Exercise data Start Marker

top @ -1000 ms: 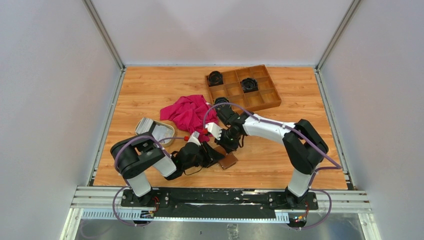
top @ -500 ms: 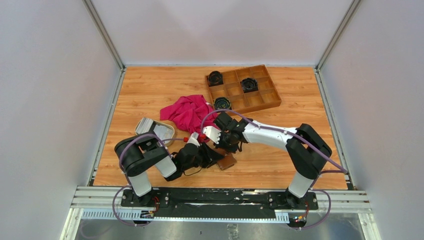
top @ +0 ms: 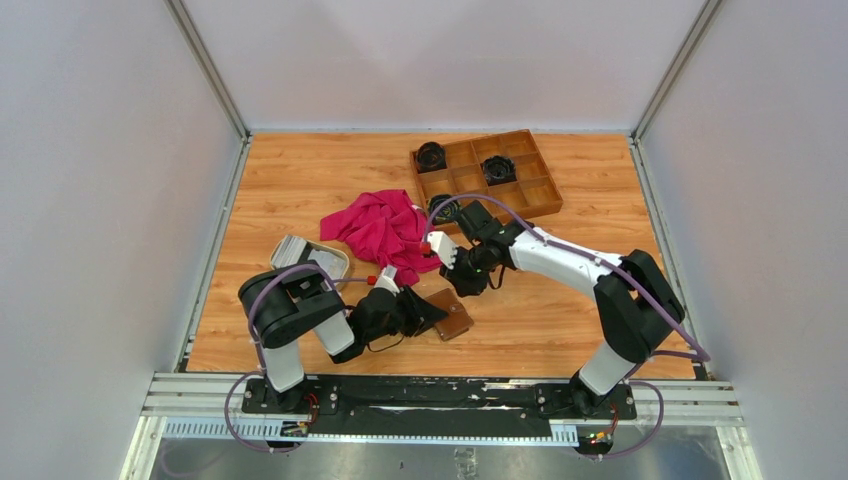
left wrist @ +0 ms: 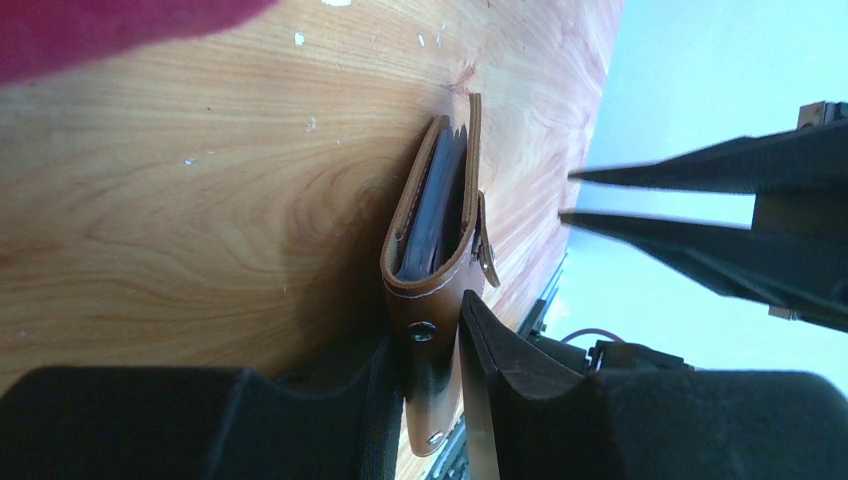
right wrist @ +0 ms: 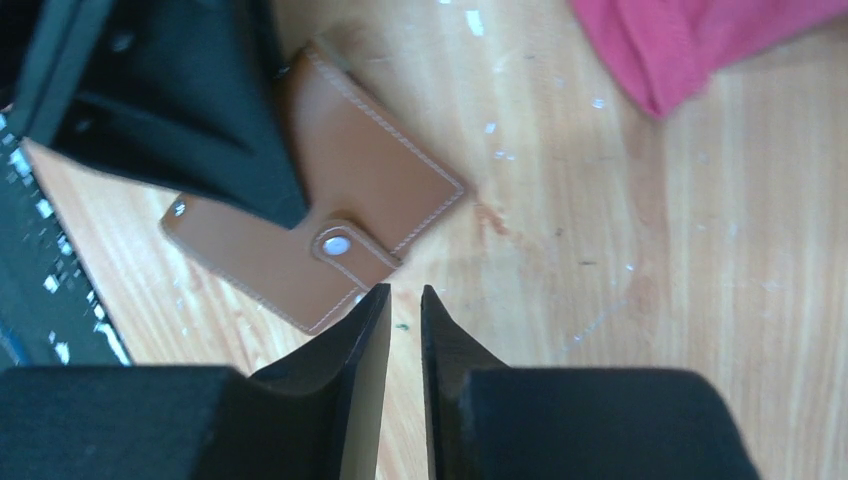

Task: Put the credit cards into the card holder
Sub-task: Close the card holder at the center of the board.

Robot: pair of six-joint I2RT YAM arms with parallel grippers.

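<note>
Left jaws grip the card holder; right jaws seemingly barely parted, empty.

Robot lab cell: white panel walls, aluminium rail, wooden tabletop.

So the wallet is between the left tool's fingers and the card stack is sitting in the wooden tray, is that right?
Not quite. The wallet is between the left tool's fingers, but the card stack sits in the cream dish, not the wooden tray. The top view shows it.
</note>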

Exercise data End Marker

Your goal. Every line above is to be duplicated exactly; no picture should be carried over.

Completed task.
top @ -1000 ms: 
top @ -500 ms: 
top @ +0 ms: 
left wrist @ +0 ms: 
right wrist @ +0 ms: 

Task: Put the credit cards into the card holder
Sub-task: Close the card holder at the center of the board.

Robot: pair of six-joint I2RT YAM arms with parallel grippers.

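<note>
Left jaws grip the card holder; right jaws seemingly barely parted, empty.

Robot lab cell: white panel walls, aluminium rail, wooden tabletop.

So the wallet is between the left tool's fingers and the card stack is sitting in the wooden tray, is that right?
Not quite. The wallet is between the left tool's fingers, but the card stack sits in the cream dish, not the wooden tray. The top view shows it.
</note>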

Reply complete, and nothing else is required.